# Processing a folder of files with a Python script

You have a folder of files you would like to process with a Python script. This recipe will take you through the process of placing a workload of multiple jobs at an HTCondor Access Point where each job processes one file. The recipe assumes that the script takes the path name of the file to be processed as a command line argument. It also assumes you have generated a container with your software environment installed. 

1. Copy workload components (container, data folder, Python script) to the Access Point. 

* Place the Python scripts (.py) in the `scripts` folder. 
* Place container in the `software` folder. 
* Place the data files (.csv) in the `inputs` folder. 

2. Create directories for output files produced by the script. 

In [None]:
mkdir results

3. Create a workload description using the HTCondor Workload Description Language (WDL) to process a subset of the files. . 

In [None]:
# Create the job list (input file ids)
ls inputs | head > job_list.txt

In [None]:
# Create a job template that reads in the job list
cat <<EOF > jobs.sub
INFILE          = $(ID).csv
OUTFILE         = $(ID).png
shell           = python3 script.py $(INFILE)

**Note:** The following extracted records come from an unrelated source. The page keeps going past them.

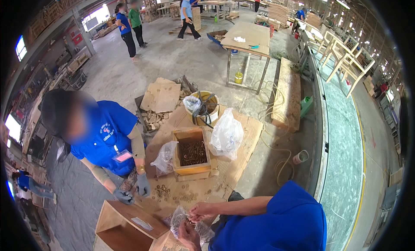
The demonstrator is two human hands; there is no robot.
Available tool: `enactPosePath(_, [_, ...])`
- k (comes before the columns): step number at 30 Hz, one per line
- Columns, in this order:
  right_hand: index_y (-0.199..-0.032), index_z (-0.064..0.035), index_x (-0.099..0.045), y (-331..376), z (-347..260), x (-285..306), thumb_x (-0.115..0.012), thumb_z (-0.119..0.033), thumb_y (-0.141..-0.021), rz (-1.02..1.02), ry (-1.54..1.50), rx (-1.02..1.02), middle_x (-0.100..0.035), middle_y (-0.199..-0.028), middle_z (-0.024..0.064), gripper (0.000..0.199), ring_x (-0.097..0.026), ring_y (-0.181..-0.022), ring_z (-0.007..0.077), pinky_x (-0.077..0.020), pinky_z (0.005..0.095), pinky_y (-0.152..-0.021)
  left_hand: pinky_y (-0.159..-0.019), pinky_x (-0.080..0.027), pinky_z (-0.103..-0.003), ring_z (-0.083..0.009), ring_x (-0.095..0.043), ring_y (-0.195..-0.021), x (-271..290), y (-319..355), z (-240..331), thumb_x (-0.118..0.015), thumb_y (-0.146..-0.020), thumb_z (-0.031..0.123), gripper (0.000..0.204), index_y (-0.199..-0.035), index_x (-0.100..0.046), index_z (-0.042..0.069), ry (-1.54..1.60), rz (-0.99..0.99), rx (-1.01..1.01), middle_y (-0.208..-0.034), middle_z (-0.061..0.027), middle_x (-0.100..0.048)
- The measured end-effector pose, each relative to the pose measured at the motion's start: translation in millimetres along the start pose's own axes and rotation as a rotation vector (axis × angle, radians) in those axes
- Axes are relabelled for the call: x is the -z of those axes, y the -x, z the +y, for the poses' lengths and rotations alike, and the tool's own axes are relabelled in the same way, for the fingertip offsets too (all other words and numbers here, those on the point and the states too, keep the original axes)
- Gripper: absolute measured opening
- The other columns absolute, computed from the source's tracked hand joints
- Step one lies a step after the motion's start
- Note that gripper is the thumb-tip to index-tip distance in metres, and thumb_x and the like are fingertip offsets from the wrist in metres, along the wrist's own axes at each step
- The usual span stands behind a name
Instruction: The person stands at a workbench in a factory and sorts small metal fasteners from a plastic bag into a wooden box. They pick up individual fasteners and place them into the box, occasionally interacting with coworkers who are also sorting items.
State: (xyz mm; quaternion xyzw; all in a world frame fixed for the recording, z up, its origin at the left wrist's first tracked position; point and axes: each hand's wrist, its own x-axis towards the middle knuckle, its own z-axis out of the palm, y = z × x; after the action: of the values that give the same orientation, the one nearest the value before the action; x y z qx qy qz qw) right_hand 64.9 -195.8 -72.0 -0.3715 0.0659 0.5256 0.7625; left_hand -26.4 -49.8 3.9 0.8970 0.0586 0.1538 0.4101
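Blue sleeve, hands @ bag; box w/ hdwe.

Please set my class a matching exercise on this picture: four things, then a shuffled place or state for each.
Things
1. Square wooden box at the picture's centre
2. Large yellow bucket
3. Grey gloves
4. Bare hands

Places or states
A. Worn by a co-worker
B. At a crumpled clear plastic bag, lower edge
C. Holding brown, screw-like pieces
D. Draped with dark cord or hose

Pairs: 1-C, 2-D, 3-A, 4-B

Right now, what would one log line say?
Left hand: at clear plastic bag | right hand: at same bag | nearby: wooden box of small brown pieces, co-worker in grey gloves
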Motion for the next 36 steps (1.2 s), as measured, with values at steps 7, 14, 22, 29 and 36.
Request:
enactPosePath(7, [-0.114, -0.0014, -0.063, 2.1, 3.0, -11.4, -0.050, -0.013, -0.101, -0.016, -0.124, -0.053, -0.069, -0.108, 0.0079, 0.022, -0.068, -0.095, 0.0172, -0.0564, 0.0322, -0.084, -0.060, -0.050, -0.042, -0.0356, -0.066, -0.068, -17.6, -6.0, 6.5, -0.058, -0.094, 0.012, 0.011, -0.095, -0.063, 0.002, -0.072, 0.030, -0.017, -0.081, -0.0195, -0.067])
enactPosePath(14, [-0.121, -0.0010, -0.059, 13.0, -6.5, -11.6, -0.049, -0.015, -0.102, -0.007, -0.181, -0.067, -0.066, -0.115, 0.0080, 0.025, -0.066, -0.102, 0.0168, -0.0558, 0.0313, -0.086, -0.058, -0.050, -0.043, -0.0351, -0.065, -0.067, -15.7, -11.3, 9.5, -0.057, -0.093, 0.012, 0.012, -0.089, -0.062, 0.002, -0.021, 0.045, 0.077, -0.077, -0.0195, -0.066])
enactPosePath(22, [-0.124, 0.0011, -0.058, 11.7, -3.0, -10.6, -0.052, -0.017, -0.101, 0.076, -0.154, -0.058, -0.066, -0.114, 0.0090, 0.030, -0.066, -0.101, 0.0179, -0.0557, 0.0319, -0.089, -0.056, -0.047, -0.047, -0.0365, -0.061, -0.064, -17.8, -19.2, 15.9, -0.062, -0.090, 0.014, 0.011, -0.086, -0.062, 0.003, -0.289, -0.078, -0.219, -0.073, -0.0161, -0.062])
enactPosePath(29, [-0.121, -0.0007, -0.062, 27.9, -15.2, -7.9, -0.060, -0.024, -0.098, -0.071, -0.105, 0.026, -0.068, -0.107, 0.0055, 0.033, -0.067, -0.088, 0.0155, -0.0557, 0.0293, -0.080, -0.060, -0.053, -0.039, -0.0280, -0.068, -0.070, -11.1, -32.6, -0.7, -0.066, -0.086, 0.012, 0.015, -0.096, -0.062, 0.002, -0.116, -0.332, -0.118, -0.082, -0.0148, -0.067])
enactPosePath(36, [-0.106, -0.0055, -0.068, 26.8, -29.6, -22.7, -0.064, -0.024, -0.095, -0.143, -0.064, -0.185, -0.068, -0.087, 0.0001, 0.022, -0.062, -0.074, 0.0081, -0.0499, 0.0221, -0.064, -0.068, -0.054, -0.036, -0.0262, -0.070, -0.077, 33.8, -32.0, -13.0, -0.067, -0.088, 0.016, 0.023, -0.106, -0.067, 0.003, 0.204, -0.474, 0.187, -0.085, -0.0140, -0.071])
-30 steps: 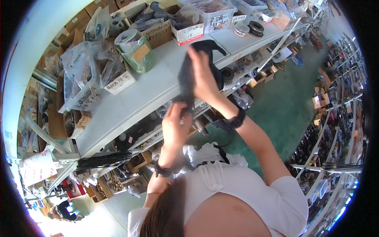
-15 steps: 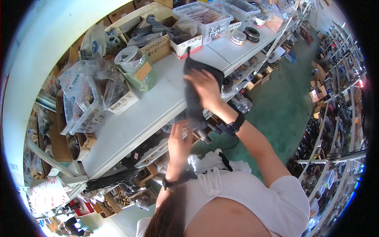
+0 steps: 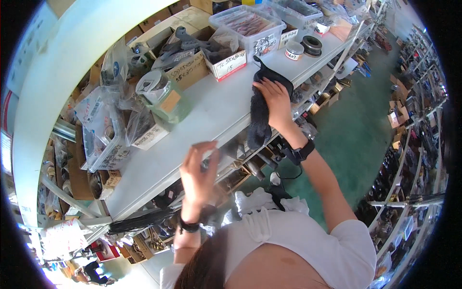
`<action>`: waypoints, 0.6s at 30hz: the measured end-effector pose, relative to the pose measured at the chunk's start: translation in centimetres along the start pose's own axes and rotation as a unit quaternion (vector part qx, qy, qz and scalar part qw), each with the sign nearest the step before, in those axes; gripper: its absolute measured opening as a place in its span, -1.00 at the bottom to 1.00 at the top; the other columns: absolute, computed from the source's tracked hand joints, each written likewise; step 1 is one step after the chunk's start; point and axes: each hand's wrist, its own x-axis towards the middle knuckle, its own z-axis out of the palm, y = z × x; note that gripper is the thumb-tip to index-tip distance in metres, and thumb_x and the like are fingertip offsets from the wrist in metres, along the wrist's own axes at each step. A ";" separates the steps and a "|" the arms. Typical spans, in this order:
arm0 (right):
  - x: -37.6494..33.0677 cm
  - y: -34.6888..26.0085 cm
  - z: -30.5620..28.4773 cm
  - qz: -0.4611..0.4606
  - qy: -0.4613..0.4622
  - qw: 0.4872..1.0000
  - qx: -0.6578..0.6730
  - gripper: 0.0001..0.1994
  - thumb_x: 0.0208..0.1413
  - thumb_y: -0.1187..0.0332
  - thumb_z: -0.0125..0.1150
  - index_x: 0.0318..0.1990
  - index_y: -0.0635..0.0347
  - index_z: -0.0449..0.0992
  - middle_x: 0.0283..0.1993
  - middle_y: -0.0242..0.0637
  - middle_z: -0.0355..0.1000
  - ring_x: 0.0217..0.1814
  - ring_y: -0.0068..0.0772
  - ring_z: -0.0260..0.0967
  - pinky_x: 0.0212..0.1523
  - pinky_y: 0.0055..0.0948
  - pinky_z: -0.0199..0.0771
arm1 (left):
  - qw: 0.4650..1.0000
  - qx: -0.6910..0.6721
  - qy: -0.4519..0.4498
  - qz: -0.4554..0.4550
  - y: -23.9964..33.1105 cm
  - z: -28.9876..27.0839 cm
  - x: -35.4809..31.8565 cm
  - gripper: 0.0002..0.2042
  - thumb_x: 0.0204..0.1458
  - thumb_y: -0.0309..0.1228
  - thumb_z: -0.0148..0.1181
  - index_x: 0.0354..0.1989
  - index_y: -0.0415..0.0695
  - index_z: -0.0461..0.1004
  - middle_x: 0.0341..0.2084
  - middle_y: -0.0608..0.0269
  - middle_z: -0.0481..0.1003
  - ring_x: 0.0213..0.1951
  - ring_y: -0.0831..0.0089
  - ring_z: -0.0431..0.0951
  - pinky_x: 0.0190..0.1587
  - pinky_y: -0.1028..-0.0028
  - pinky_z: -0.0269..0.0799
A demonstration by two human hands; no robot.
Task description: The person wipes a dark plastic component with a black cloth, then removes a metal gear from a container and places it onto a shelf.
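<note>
My right hand (image 3: 278, 103) presses on a dark, fluffy black cloth (image 3: 260, 115) at the shelf's front edge, its fingers bent over the fabric and the thumb side hard to see. A smooth black flap with a narrow strap end sticks out beyond the fingers, and the fluffy part droops over the edge. Left of it, my left hand (image 3: 198, 173) is raised in front of the shelf edge, slightly blurred. Its fingers are curved and apart, and it holds nothing. The grey-white shelf top (image 3: 211, 108) lies under the cloth.
Along the shelf's back stand a clear jar (image 3: 166, 98), a white-fronted carton (image 3: 229, 66) and a clear plastic bin (image 3: 250, 29). A round tin (image 3: 294, 50) and black rings (image 3: 312, 45) sit farther right. Crowded racks (image 3: 409, 168) line the green floor (image 3: 341, 130).
The right hand and the black cloth have moved right along the shelf edge. My left hand has come away from the cloth, leftward. The view has shifted slightly.
</note>
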 end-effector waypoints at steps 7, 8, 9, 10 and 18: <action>-0.3 0.5 0.5 -0.021 0.003 0.998 0.053 -0.57 -0.17 0.42 -0.04 -0.02 0.16 0.30 -0.02 -0.10 0.31 0.14 -0.20 0.15 0.15 -0.25 0.00 | 0.965 0.244 -0.039 0.092 3.4 1.3 9.6 -0.75 -0.10 -0.41 0.13 -0.20 -0.12 0.39 -0.31 0.15 0.43 -0.32 0.19 0.47 -0.31 0.35 0.38; -0.3 0.5 0.7 -0.019 -0.005 0.998 0.058 -0.55 -0.18 0.44 -0.05 0.00 0.17 0.29 -0.01 -0.11 0.31 0.15 -0.21 0.14 0.16 -0.26 -0.02 | 0.963 0.252 -0.037 0.090 3.5 1.8 11.0 -0.75 -0.10 -0.41 0.13 -0.20 -0.12 0.39 -0.31 0.15 0.43 -0.32 0.19 0.47 -0.31 0.35 0.38; -0.2 0.2 0.4 -0.011 -0.032 0.997 0.068 -0.53 -0.20 0.45 -0.04 0.01 0.17 0.27 0.01 -0.13 0.29 0.18 -0.23 0.10 0.18 -0.27 -0.07 | 0.949 0.299 -0.034 0.097 3.0 2.6 12.2 -0.74 -0.09 -0.37 0.12 -0.19 -0.11 0.39 -0.30 0.16 0.43 -0.32 0.19 0.47 -0.33 0.33 0.39; -0.2 0.2 0.4 -0.008 -0.040 0.997 0.068 -0.51 -0.21 0.45 -0.03 0.02 0.17 0.27 0.03 -0.14 0.27 0.19 -0.24 0.09 0.20 -0.27 -0.09 | 0.932 0.345 -0.030 0.104 2.4 3.4 13.5 -0.73 -0.09 -0.33 0.11 -0.18 -0.10 0.38 -0.30 0.16 0.42 -0.33 0.19 0.47 -0.34 0.31 0.39; -0.5 0.6 0.9 -0.031 -0.045 0.996 0.071 -0.53 -0.20 0.42 -0.02 0.00 0.24 0.27 0.03 -0.10 0.25 0.18 -0.15 0.08 0.20 -0.21 -0.09 | 0.906 0.408 -0.108 0.025 -3.2 6.8 18.8 -0.81 -0.10 -0.26 0.11 -0.35 -0.08 0.41 -0.40 0.15 0.43 -0.35 0.16 0.45 -0.37 0.27 0.35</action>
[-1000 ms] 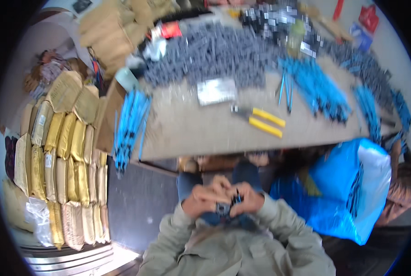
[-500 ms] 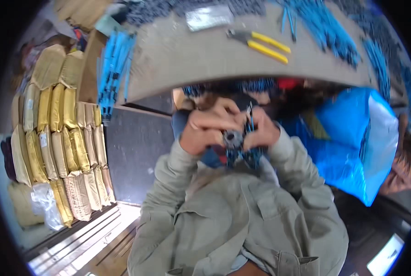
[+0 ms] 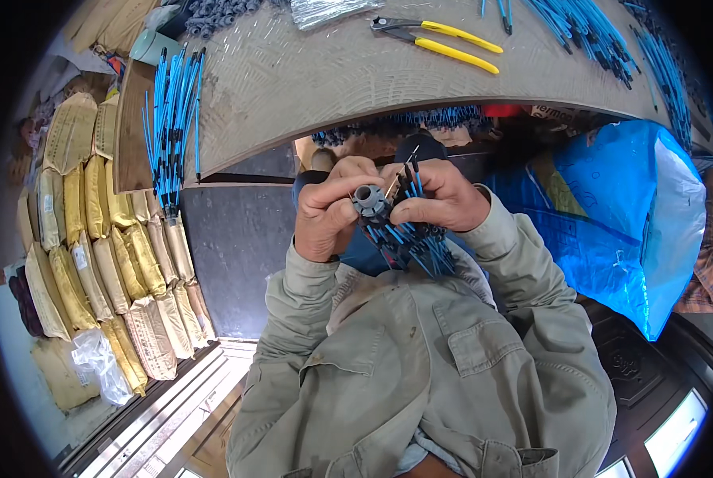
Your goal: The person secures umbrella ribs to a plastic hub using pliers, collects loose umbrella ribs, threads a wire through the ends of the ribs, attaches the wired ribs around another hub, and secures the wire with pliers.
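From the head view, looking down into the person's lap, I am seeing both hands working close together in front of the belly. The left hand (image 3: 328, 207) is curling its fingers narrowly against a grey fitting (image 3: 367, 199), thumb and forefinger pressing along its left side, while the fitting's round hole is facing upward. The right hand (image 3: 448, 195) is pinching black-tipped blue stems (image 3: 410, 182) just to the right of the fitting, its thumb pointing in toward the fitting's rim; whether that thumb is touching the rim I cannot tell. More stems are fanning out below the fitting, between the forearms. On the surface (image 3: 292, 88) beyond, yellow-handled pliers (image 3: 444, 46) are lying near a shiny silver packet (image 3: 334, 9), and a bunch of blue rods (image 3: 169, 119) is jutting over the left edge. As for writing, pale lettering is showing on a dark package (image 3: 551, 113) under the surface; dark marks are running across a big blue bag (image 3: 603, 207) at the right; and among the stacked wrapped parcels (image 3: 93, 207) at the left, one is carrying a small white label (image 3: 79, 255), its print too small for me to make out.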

transfer_input_files   = script.py, $(INFILE)
transfer_output_files  = $(OUTFILE)
transfer_output_remaps = "$(OUTFILE)=results/$(OUTFILE)"

container_image = build/container.sif
request_cpus    = 1
request_memory  = 1GB
request_disk    = 2GB

log             = logs/$(CLUSTER).log
error           = logs/$(CLUSTER).$(ID).err
output          = logs/$(CLUSTER).$(ID).out

queue ID from job_list.txt
EOF

4. Place the test workload.  

In [None]:
condor_submit jobs.sub

5. Once completed, review the results. 

In [None]:
# are all the output files created? 
echo "Length of job_list:" `wc -l job_list.txt`
echo "Number of outputs:" `ls results | wc -l`

In [None]:
# how many resources were used per job? 
# TODO: insert condor command

6. Create a workload description for the entire folder.

In [None]:
ls inputs > job_list.txt

7. Place the full workload. 

In [None]:
condor_submit jobs.sub